For the exhibition, I have chosen first of all historical projects that testify to a lineage of critical art, and to the thought of what the possibility of being and changing the world order together implies. These include an iteration of a conceptual work by the group Kollektivnye Deystviya (Collective Actions), created in the USSR in the 1970s, a video of an anti-colonial revolt by Pia Arke, and a tapestry by Hannah Ryggen presented at the 1937 World Exhibition in Paris. There is also an important project by Maria Nordman whose work has significantly affected contemporary aesthetic practices. I wanted to invite practitioners whose approaches are sophisticated in their way of thinking of deconstruction and resistance. For example, I have in mind Camilo Godoy for his reflection on forms of colonial domination and the rooting of racist representations, produced within the framework of a co-production with the SOLARIS residency programme in Bordeaux. I commissioned a new film from Daisuke Kosugi in co-production with MOT in Tokyo and Volt in Bergen. This work deals with the way trauma manifests itself in the intimacy of memories through images and sounds, and their permanent remoulding in the psyche. This is his most personal video to date. There are also photographs by Paul Mpagi Sepuya that look at the studio as a space of experience and affinity, in which the bodies photographed and photographing do not entertain a relationship of fetishization, but rather of trust towards each other.

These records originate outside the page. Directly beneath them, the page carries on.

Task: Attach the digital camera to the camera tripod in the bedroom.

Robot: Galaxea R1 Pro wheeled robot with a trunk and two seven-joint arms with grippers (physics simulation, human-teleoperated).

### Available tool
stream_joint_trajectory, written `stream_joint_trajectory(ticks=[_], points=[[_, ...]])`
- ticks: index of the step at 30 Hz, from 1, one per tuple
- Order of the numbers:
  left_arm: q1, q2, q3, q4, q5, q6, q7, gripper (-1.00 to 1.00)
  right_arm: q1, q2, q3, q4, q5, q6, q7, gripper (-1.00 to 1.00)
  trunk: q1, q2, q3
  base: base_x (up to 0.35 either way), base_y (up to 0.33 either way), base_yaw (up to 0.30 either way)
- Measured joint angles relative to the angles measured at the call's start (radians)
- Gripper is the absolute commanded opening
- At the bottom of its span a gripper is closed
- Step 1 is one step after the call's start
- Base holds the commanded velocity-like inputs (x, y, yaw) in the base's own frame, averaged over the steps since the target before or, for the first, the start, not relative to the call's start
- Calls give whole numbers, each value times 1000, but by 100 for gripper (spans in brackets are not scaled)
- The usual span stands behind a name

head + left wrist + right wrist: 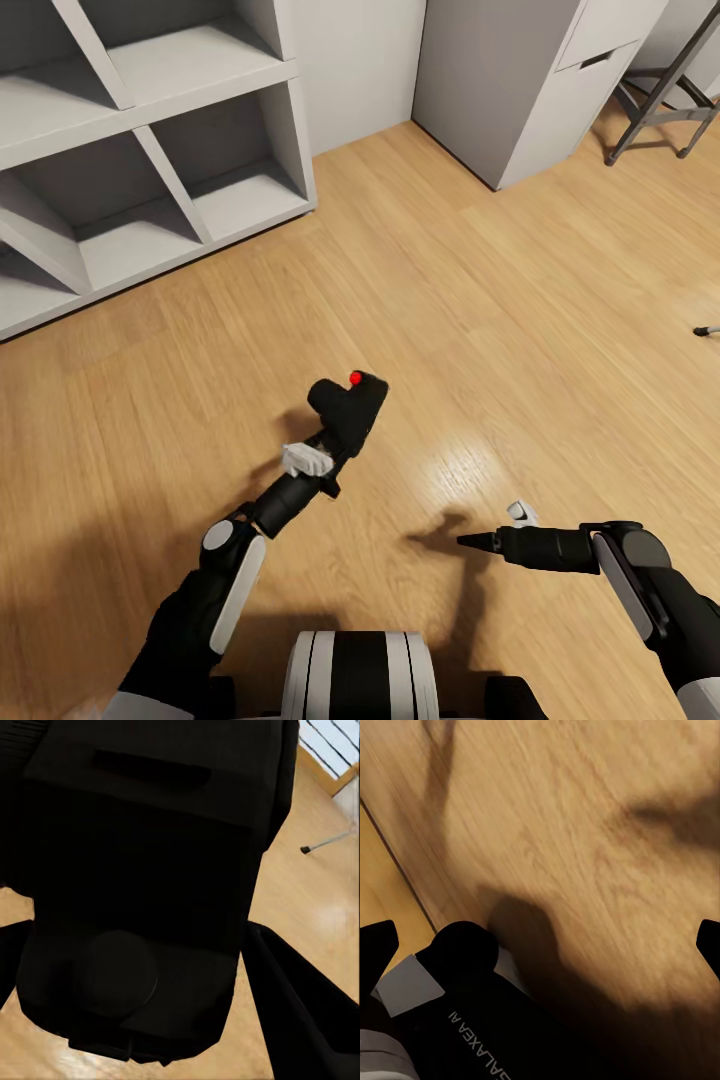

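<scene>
The pale wood plank floor spreads across the head view, with a white open-cubby shelf unit standing on it at the far left and a grey cabinet with drawers at the far middle. Beside that cabinet, dark slanted metal legs of some stand reach the floor; what they belong to cannot be told. A slim silver leg tip with a black foot pokes in at the right edge, and the left wrist view catches a similar silver leg well apart from the arm; this may be the tripod.

The left pincer is clamped on the chunky matte-black digital camera with the round red button, carried above the floor ahead of the trunk; its dark body looms large in the left wrist view. The right pincer carries nothing, its fingers spread apart over bare floor.

The step in hand looks like transport: camera secured, tripod not yet reached. Next, the base likely needs to turn rightward toward that silver leg, bringing the tripod head into sight before any mounting.
</scene>
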Motion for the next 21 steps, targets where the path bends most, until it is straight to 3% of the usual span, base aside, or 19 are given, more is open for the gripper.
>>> stream_joint_trajectory(ticks=[1,3,4,8,9,12,16,19,21], points=[[0,-10,0,10,61,2,4,-100,0,0,0,0,0,0,0,100,0,0,0,0,0,0],[0,-16,-1,23,123,2,5,-100,0,0,0,0,0,0,0,100,0,0,0,0,0,0],[0,-20,-4,38,181,-1,2,-100,0,1,0,0,-1,1,0,100,0,0,0,0,0,0],[0,-25,-26,64,283,-6,5,-100,0,1,0,0,-1,1,1,100,0,0,0,0,0,0],[0,-27,-47,74,320,-10,8,-100,0,1,0,0,-1,1,1,100,0,0,0,0,0,0],[0,-32,-89,97,360,-28,11,-100,0,1,0,0,-1,1,1,100,0,0,0,0,0,0],[0,-43,-168,146,386,-93,21,-100,0,2,0,0,-1,1,2,100,0,0,0,0,0,0],[0,-51,-229,157,383,-128,71,-100,0,4,0,0,-1,2,2,100,0,0,0,0,0,0],[0,-55,-278,156,374,-137,161,-100,0,5,0,-1,-1,2,1,100,0,0,0,0,0,0]])
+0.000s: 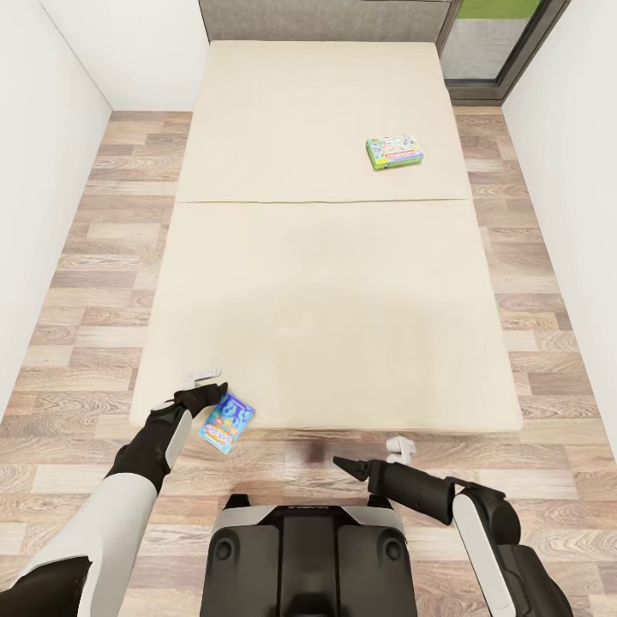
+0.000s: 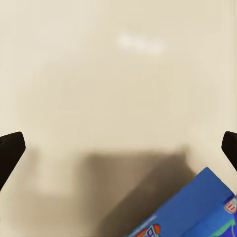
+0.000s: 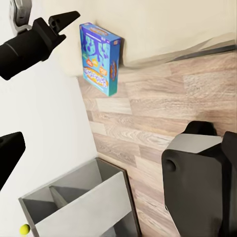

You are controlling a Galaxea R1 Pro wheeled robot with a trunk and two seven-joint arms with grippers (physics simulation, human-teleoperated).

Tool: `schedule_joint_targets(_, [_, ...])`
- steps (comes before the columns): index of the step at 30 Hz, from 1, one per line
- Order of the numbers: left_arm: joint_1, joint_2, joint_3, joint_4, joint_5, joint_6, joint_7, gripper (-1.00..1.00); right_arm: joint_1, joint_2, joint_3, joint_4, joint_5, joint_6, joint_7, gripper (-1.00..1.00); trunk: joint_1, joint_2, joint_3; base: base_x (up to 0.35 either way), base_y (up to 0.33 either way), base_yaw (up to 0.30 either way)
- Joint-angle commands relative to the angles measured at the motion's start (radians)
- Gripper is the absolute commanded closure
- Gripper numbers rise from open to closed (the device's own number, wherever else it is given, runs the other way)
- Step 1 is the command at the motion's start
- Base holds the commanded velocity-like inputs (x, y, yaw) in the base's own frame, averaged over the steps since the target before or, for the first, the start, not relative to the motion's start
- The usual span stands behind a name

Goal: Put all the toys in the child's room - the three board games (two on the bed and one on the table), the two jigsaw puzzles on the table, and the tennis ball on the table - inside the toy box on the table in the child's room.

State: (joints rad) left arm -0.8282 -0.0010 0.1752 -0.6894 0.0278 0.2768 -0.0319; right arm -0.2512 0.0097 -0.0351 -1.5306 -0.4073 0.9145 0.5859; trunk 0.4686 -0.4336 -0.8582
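A blue board game box [image 1: 227,422] hangs tilted over the near left edge of the cream bed [image 1: 326,283], partly above the floor. My left gripper [image 1: 206,394] is just beside the box's upper end and stands open. In the left wrist view the fingertips [image 2: 11,148] are spread wide over the mattress, with the blue box [image 2: 197,212] off to one side and not between them. The right wrist view shows the same box [image 3: 100,59] on end against the mattress edge, by the left gripper's tip [image 3: 64,22]. A green board game [image 1: 394,152] lies far up the bed. My right gripper [image 1: 351,467] is open above the floor.
White walls close in both sides, with wood floor strips along the bed. A glass door [image 1: 497,38] is at the far right. In the right wrist view, a grey divided box [image 3: 79,207] stands low by the wall, with a small yellow-green ball [image 3: 24,229] beside it.
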Motion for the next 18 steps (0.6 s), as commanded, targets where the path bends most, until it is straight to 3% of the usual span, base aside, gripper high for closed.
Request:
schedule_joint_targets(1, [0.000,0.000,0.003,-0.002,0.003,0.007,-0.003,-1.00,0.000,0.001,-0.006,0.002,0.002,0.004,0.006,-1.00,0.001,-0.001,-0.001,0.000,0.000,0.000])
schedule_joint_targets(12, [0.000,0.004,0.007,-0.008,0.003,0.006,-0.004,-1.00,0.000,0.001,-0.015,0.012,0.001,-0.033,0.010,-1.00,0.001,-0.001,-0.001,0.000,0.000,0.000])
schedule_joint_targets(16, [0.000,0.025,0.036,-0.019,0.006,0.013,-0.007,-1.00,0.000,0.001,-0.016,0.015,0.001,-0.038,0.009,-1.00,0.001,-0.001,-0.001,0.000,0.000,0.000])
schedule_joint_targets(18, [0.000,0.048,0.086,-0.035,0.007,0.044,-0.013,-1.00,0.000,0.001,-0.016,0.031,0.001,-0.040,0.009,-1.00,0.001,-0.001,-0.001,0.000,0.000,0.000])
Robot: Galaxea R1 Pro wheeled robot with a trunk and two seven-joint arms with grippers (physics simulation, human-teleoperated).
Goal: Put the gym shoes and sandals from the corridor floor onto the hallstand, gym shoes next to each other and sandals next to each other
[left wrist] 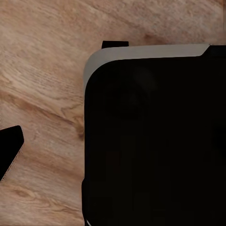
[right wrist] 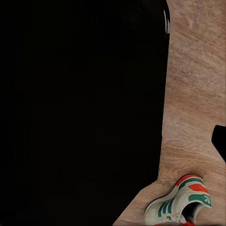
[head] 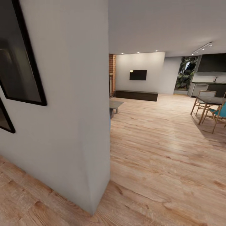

I imagine that the preparation of this biennial has played an important role in your own personal thoughts on your curatorial practice: has it confirmed previous ideas, or has it rather led you towards other trajectories?
In a contemporary context marked by domination, asymmetries and power structures, several values remain essential for me: ethics, intellectual independence, conceptual coherence and rigour in terms of aesthetic choices. The notion of commons is an opportunity to reinstate commitment to practitioners and to accompany them in their research, to reflect on the conditions in which artistic and intellectual works are produced, and to better define the possibilities but also the limits of curation. Since the beginning of my work on HOUSE OF COMMONS, I have had to defend the auctoriality of my project, as well as that of the practitioners’ projects. In a context of institutional domination that sometimes goes as far as predation, curators and practitioners are particularly exposed, and their rights poorly known or respected. After HOUSE OF COMMONS, I wish to pursue my research and thought on anarchist theories and experiences.
- See Elinor Ostrom, Governing the commons: The evolution of collective action, 1990, translated in French in 2010 (Editor’s note).
Image on top : Cian Dayrit, Tree of Life in the State of Decay and Rebirth, 2019. Textile brodé / Embroidery On Textile (en collaboration avec / with Henry Caceres), 190,5 × 165 cm.